About this task — Print nothing beyond the line with "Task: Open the": every line from the beginning of the data up to it, that line included, and no pictures.

Supplied data —
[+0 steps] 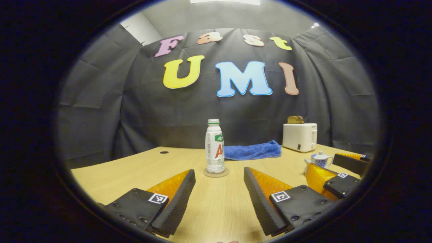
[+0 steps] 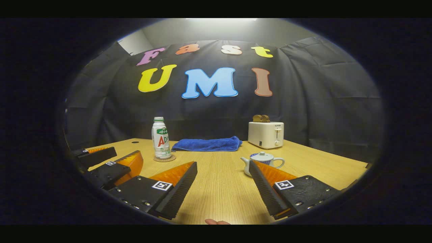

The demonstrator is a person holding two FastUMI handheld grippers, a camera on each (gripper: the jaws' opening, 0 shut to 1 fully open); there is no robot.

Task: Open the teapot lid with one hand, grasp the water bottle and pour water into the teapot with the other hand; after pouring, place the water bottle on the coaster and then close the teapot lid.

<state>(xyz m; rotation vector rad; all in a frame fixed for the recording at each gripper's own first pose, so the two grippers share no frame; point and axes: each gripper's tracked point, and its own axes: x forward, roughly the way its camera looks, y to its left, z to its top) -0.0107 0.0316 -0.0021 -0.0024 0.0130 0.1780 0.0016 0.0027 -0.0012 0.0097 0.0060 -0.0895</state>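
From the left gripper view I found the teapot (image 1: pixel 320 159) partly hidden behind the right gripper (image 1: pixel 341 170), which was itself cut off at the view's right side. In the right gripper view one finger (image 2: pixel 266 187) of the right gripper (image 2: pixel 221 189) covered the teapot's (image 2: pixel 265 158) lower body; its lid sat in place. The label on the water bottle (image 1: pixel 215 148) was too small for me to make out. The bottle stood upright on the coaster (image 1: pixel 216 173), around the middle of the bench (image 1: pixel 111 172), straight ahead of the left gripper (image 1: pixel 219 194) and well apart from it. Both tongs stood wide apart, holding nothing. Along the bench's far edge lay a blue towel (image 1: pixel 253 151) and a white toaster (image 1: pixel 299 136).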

Task solution —
[+0 steps] 
[+0 steps] 

The demonstrator is a person holding two FastUMI handheld grippers, a camera on each (gripper: the jaws' opening, 0 shut to 1 fully open); there is no robot.

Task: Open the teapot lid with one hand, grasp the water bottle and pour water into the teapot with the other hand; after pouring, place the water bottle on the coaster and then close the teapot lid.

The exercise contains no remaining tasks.